> _ABOUT THIS TASK_:
Produce word for word the lines of the data below running from the one that has "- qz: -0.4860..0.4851" to the one that has "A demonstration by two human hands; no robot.", inclusive, and no others.

Records drawn from a dataset:
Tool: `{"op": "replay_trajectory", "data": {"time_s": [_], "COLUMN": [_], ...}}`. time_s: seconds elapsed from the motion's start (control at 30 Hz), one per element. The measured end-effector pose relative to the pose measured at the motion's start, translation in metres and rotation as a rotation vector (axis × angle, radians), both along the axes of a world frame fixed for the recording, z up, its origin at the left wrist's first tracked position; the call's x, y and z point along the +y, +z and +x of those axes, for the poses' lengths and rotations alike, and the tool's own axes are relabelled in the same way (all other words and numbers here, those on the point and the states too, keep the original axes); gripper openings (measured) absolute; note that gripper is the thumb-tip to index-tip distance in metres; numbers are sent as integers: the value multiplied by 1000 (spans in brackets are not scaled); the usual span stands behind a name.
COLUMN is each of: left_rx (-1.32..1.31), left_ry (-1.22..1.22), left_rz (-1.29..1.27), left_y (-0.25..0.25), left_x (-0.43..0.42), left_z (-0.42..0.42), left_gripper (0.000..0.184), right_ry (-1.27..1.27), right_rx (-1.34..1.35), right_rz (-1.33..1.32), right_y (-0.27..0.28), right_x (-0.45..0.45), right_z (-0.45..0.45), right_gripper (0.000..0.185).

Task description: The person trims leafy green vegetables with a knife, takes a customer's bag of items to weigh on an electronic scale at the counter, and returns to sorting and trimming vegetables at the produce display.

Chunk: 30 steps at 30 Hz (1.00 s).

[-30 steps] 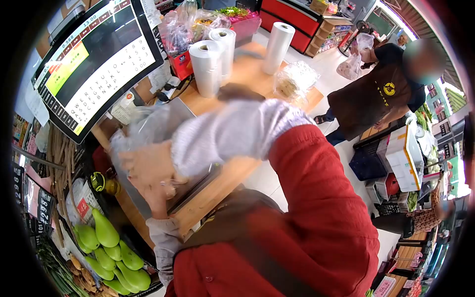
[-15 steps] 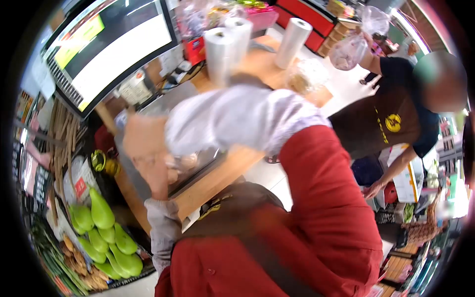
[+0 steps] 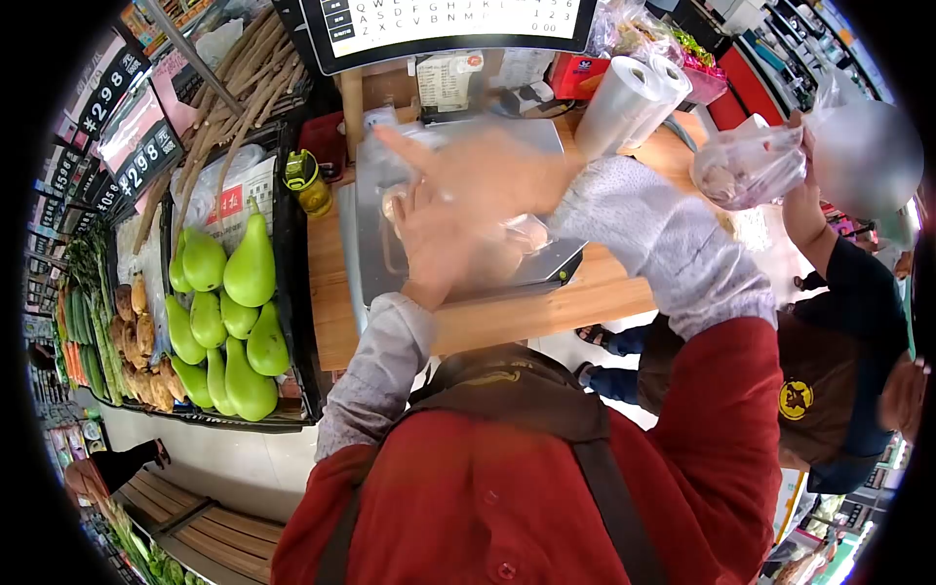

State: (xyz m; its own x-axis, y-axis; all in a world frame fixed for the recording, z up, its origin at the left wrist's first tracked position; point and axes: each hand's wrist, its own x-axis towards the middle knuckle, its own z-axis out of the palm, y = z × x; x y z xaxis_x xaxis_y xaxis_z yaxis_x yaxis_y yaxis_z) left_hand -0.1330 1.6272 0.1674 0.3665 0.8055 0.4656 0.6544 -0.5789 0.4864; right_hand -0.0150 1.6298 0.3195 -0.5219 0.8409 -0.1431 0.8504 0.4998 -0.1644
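Two bare hands, left (image 3: 429,239) and right (image 3: 507,171), are over a metal plate (image 3: 372,263) on a wooden surface (image 3: 334,327). Clear-wrapped goods (image 3: 527,234) lie on the plate, partly hidden beneath the hands. The left fingers look extended; blur means I cannot tell whether either grip holds anything. Handling seems underway and unfinished: the goods are wrapped, but remain on the plate.

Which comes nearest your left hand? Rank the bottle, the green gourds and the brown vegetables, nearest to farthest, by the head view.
From the left hand:
1. Bottle: just to the left, between the hand and the crate's upper part.
2. Green gourds: farther left and lower, in the crate.
3. Brown vegetables: farthest left, beyond the gourds.
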Motion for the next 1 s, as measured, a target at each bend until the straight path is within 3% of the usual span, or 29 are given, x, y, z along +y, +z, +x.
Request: {"op": "replay_trajectory", "data": {"time_s": [0.03,0.1,0.13,0.2,0.23,0.27,0.33,0.4,0.5,0.53,0.57,0.6,0.63,0.67,0.7,0.77,0.8,0.83,0.9,0.93,1.0], "left_rx": [1,-107,-111,-164,-161,-100,-28,-168,-268,-352,-472,-612,-622,37,33,-440,-728,-728,-798,-797,-950], "left_ry": [-4,-13,-12,-62,-68,-80,-125,-107,-294,-314,-317,-281,-322,-302,-300,-372,-356,-357,-499,-492,-553], "left_rz": [-1,26,22,1,-8,-2,-8,240,237,180,-99,-363,-473,9,4,-540,-820,-820,-782,-778,-906], "left_y": [0,2,2,-1,-1,-1,4,16,31,26,3,-20,0,14,6,7,21,16,1,7,24], "left_x": [0,0,0,2,4,4,1,0,-1,5,12,19,11,10,15,16,12,16,24,24,22], "left_z": [-2,-5,-6,-10,-11,-12,-14,-10,-16,-17,-20,-23,-25,-34,-36,-33,-28,-28,-31,-29,-22], "left_gripper": [47,28,28,25,25,30,36,38,33,25,27,29,32,34,34,37,40,40,39,39,26], "right_ry": [-4,117,156,-10,-18,-89,-186,-577,-793,-671,-682,-756,-822,-832,-834,-1002,-922,-832,-868,-805,-927], "right_rx": [1,18,21,-58,-55,18,113,817,1059,1160,1164,1131,1086,954,819,636,523,407,311,296,341], "right_rz": [-1,243,324,239,230,-134,-508,-989,-1119,-984,-988,-788,-588,-503,-420,-396,-174,44,309,257,239], "right_y": [-17,-52,-55,-59,-46,-30,-25,-30,-19,-2,3,6,8,-5,-28,-73,-134,-189,-224,-208,-222], "right_x": [9,8,2,-19,-21,-24,-30,-30,-43,-61,-74,-86,-97,-109,-118,-147,-167,-182,-187,-184,-179], "right_z": [12,41,50,63,58,54,48,48,48,49,56,66,78,100,120,122,138,149,132,117,103], "right_gripper": [78,72,71,49,49,39,32,33,36,38,38,38,38,33,29,27,29,31,33,28,14]}}
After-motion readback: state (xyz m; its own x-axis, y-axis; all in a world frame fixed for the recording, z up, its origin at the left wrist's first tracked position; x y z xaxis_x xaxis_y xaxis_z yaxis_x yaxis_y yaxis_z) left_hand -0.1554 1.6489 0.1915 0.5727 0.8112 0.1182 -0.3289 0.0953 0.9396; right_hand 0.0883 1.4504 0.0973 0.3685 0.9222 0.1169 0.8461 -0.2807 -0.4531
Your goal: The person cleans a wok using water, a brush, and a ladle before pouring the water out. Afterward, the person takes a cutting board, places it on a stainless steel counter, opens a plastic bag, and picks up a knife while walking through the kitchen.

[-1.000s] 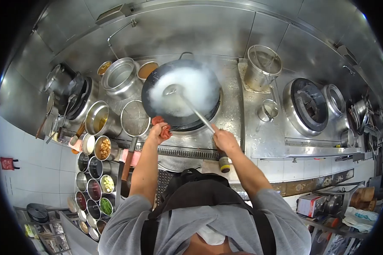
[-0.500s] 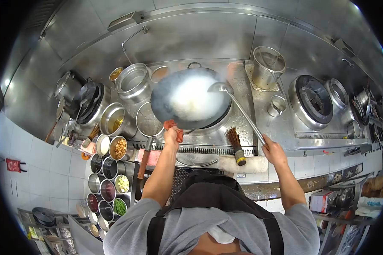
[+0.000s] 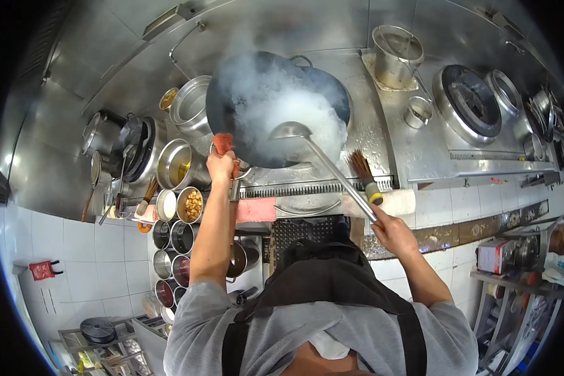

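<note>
Steel bench [image 3: 373, 125], steam over wok [image 3: 222, 109]. Wok's approx 1 o'clock from L hand [image 3: 219, 167], the nearer one, fingers closed on red cloth [image 3: 223, 143] by its rim. R hand [image 3: 396, 235] grips ladle [image 3: 289, 130], shaft running btwn 10 & 11 o'clock to bowl over wok; brush [image 3: 361, 167] approx 4 o'clock from wok.

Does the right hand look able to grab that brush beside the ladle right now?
Probably not as things stand: the brush lies close by, uncovered, but the right hand is closed around the ladle.
</note>
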Action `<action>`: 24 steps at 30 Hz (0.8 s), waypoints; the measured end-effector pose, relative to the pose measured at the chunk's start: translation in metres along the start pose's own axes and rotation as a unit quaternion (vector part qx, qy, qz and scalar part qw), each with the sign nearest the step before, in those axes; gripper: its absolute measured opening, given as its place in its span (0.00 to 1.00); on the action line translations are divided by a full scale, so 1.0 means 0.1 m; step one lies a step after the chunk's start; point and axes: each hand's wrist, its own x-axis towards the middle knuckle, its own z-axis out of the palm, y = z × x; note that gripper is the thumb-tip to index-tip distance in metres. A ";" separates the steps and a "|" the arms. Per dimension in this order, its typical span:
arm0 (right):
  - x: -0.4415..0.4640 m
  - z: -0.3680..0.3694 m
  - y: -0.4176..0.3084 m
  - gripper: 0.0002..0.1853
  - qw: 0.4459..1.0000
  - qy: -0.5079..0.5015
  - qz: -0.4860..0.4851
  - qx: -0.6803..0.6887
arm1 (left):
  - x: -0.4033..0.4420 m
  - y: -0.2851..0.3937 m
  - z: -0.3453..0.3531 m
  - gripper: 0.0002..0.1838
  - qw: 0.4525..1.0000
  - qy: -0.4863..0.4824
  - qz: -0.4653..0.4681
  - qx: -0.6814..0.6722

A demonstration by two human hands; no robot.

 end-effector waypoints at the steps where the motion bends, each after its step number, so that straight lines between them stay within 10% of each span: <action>1: -0.01 0.02 -0.09 0.26 1.000 -0.016 0.011 0.022 | -0.03 0.08 -0.01 0.09 1.000 -0.007 -0.002 0.001; 8: 0.08 0.39 -0.25 0.25 0.997 -0.031 0.016 0.063 | -0.30 0.37 -0.09 0.09 0.990 -0.016 0.037 0.135; 18: 0.05 0.17 -0.18 0.29 0.965 -0.061 0.121 0.224 | -0.96 0.10 0.06 0.23 0.928 0.045 0.327 0.174; 24: 0.11 0.16 0.01 0.29 0.988 -0.029 0.080 0.125 | -0.80 0.34 0.11 0.17 0.942 0.069 0.294 0.146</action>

> _OUTPUT BELOW_:
  - qz: -0.4860..0.4851
  - qx: -0.6803..0.6887
arm1 (left):
  - x: -0.4033..0.4420 m
  - y: -0.2851..0.3937 m
  - z: -0.3453..0.3531 m
  - gripper: 0.0002..0.1838
  - qw: 0.4525..1.0000
  - qy: -0.4863..0.4824
  - qz: -0.4653..0.4681
  - qx: -0.6814..0.6722

A demonstration by two human hands; no robot.

That completes the response to the exercise.